Il y a aura donc 95 postes en moins dans le premier degré à la rentrée 2026 ( et 70 dans le 2nd degré). La carte scolaire s’annonce très difficile avec énormément de fermetures.

Pour rappel, l’année dernière, il y avait eu 29 postes en moins pour l’académie ce qui avait engendré 10 suppressions de postes pour l’Aisne (et 21 propositions de fermetures de classes au final).
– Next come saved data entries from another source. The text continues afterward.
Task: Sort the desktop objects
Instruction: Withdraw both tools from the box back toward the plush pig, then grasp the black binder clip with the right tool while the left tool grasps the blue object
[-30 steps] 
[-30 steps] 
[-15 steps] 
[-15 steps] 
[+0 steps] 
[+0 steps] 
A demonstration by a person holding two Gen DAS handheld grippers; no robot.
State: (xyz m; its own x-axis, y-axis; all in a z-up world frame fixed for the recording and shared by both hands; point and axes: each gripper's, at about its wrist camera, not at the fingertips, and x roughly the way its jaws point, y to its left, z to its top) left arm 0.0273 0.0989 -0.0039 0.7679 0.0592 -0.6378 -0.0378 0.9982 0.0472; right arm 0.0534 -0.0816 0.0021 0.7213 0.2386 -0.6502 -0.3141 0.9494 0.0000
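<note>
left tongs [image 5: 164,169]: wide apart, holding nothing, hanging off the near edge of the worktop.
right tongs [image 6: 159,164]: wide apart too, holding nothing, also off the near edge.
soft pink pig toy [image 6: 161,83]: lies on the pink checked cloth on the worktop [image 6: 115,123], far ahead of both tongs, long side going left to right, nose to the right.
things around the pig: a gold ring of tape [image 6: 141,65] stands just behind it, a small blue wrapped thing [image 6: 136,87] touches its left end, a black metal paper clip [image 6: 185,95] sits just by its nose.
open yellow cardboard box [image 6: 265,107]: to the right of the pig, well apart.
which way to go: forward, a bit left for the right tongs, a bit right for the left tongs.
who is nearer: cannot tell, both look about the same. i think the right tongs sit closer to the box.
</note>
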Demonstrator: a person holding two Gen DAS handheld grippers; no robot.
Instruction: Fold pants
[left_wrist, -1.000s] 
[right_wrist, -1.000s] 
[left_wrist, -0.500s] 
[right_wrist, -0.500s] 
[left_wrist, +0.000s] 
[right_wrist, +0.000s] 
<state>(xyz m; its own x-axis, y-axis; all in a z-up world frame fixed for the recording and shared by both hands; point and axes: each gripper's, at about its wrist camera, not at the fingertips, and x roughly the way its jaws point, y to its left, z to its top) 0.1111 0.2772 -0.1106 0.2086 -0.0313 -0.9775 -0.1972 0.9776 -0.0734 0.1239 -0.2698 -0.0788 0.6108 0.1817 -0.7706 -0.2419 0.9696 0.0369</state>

Il faut maintenant attendre la tenue du CSA Académique dans la semaine pour connaitre la ventilation des fermetures par département…

Tout laisse à penser qu’on tend vers une carte scolaire sanglante avec la possibilité d’environ 50 propositions de fermetures de classes dans l’Aisne !

Le CSA départemental est normalement prévu le 26 mars 2026…après les élections municipales !

N’hésite pas à remplir la fiche de contrôle carte scolaire du SNUDI-FO 02 : ICI

La FNEC FP-FO n’accepte pas la rentrée qui se prépare et revendique :
– Un recrutement immédiat et à hauteur des besoins de personnels sous statut dans les écoles, les établissements et les services pour ouvrir des classes partout où cela est nécessaire, pour arrêter les fermetures de classes ;
– La création de postes de remplaçants pour que chaque enseignant absent soit remplacé ;
– Le retrait de l’Acte 2 de l’Ecole inclusive ;
– Les créations de postes spécialisés, de PsyEN, d’AESH, d’AED nécessaires à la prise en charge de tous les élèves en difficulté ou en situation de handicap, l’abandon des PIAL (et de la mise en place des PAS) et l’arrêt de la logique d’inclusion systématique et forcée sans moyen ;
– l’abandon de la réforme du Choc des Savoirs ;
– L’augmentation des décharges de direction pour toutes les écoles ; pas une école sans décharge hebdomadaire ;
– L’abandon des formations en constellations et des évaluations d’école ;
– Le recrutement immédiat de tous les candidats aux concours inscrits sur les listes complémentaires et le réabondement de celles-ci, la titularisation ou la stagiairisation de tous les contractuels qui le souhaitent ;
– l’augmentation immédiate des salaires par l’augmentation significative du point d’indice (au moins 10% tout de suite et le rattrapage des 32,7% perdus depuis 2000) et l’abandon du PACTE.